Emily Tan
Jun 27, 2018

The creative imperative for disability tech

The call to develop products and experiences that promote inclusion and help people with disabilities overcome the challenges they face applies to agencies as much as to brands. Such innovations can earn your business more than just a gold star for CSR.

Mattel Mindflex
Mattel Mindflex

While the moral and ethical reasons behind focusing on technology to help people with disabilities are clear, there are also business and creative benefits that often go unspoken.

Beyond the economic drivers of catering to the estimated one billion people in the world who have some form of disability, tech companies that focus on this area have the potential to become leaders in innovation.

Several current mainstream technologies are the result of breakthroughs that were made with the aim of helping disabled people. Perhaps the most obvious of these is voice technology, which has its roots in speech recognition and text-to-speech functions for the visually or physically impaired.

The auto-caption function on YouTube is the brainchild of deaf Google software engineer Ken Harrenstein. Originally created to help deaf users watch videos online, the technology is now also used in YouTube’s auto-translation tool, which lets users caption their videos in more than 50 different languages, drawing increased views from around the world.

In another example, Mattel’s Mindflex (pictured, above), a toy controlled by the player’s brainwaves, uses technology that was initially created for use by paraplegics.

Technology companies have started to actively drive development around these areas. In May, Microsoft announced a $25m, five-year programme to encourage the development of products that use AI to assist disabled people.

"There is both an innovation and creative advantage for tech companies investing in researching technology to help the disabled," Tomasz Lisewski, global head of marketing at Philips, says. "It comes not just from tech breakthroughs, but also the data gained that can be used to improve solutions."

Lisewski adds that working to make tech more accessible and to help with patient care has also opened up opportunities for collaboration between the brand and other organisations, such as governments, insurance companies, or even its rivals.

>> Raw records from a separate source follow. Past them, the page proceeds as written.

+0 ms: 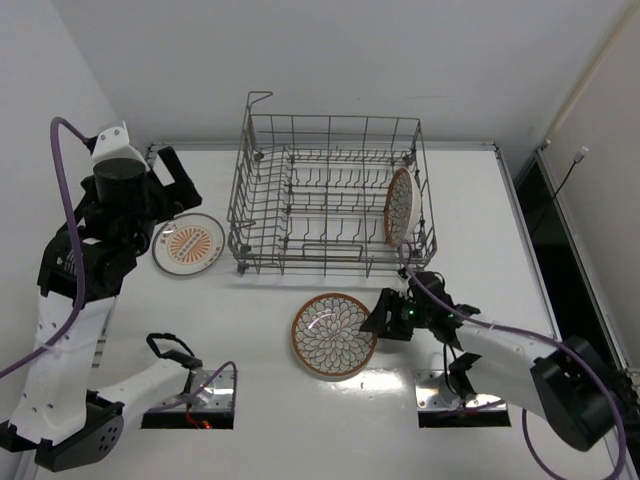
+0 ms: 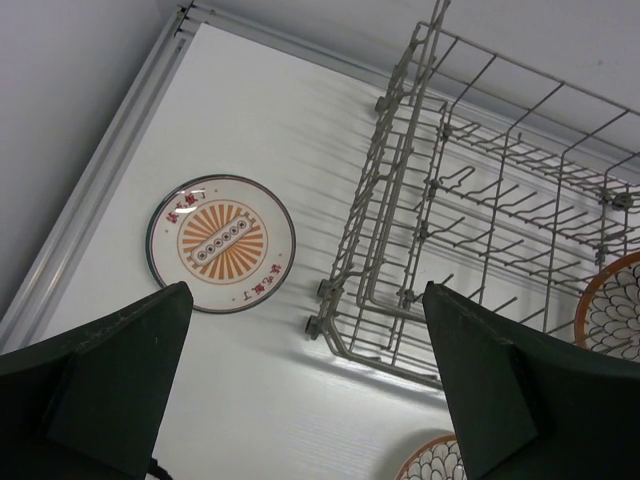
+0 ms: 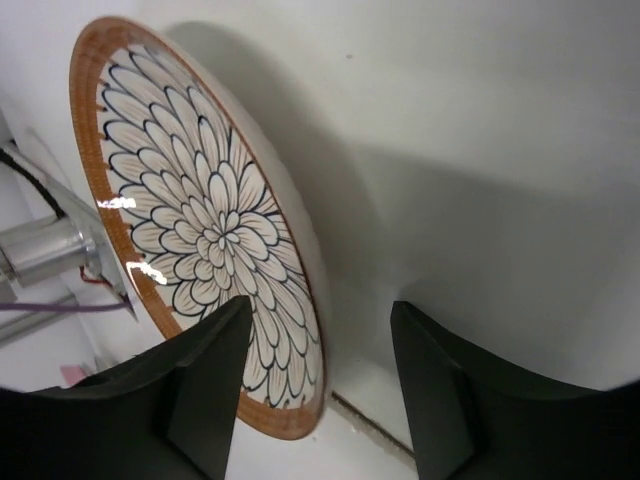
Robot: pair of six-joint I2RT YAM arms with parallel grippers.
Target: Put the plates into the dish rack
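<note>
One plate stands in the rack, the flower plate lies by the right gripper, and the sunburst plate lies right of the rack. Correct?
Not quite. The top view shows the sunburst plate lying left of the dish rack, not right of it. The rest holds: one upright plate stands in the rack, and the flower plate lies by the right gripper.

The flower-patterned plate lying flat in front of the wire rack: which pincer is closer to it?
Right. The right pincer straddles the right rim of the flat flower plate. The left pincer is far off to the left, beside the sunburst plate.
</note>
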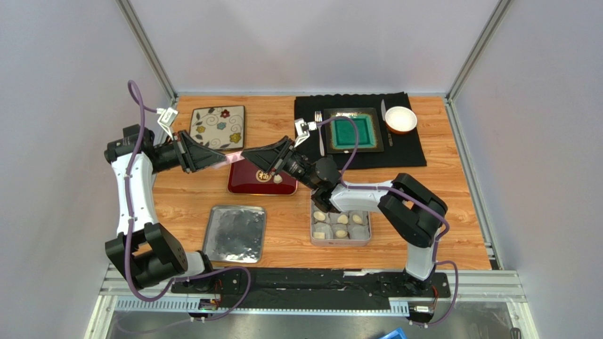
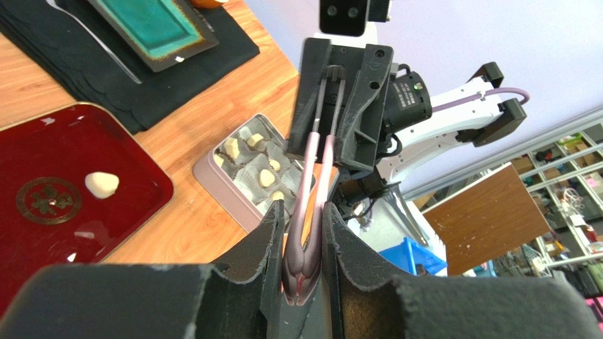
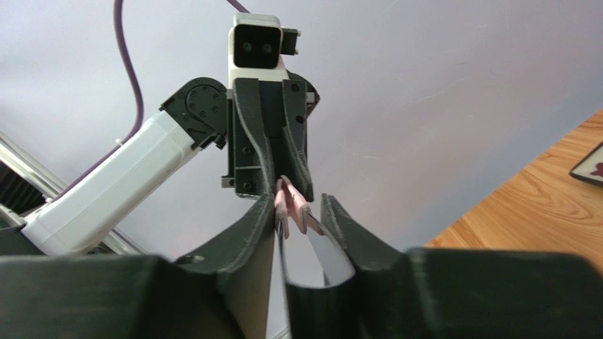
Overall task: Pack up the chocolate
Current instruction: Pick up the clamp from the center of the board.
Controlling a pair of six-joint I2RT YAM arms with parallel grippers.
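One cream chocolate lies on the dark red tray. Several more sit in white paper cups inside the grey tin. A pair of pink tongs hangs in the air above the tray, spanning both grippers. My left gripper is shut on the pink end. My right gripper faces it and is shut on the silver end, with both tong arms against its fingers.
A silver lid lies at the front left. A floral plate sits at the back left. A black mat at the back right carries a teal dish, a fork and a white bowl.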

This mandate extends to agencies as well, according to Kaustav Bhattacharya, executive technology director at R/GA London.

Among other things, he and his team have been working on non-client projects that experiment with using the latest technology to improve life for visually impaired people. This project represents both a creative challenge and a business imperative for R/GA, he believes.

"Modern agencies have a duty to create experiences that are not only accessible by everyone but also have a tangible and genuinely transformative effect on people’s lives," Bhattacharya says.

"Agencies have the power to contribute to the betterment of people and society through the work that they do. For R/GA, the ability to innovate using cutting-edge technology and design that helps to transform people’s lives is at the core of what we do."

TECH HELP: Innovations that improve lives

Samsung’s PizzAutapp:

Working with FCB Milan, Samsung gathered engineers, UX designers, psychotherapists and language experts to address issues that stop some people with autism getting jobs. They developed an app, with simplified ordering and communication with the kitchen, to help people with autism run a concept pizza restaurant.

Microsoft eye-tracking:

Microsoft connected eye-tracking hardware to a robotic arm that enabled ALS (motor neurone disease)-sufferer and former NFL player, Steve Gleason, to write by moving his eyes. A jersey he signed using the device was auctioned and the proceeds used to help fund research into the disease.

Philips’ brain-command headset:

Philips is working with Accenture to create a headset that enables a person with no mobility or speech to control their environment using brain commands, via a custom-built tablet app. The goal is to help patients with motor neurone disease interact and communicate.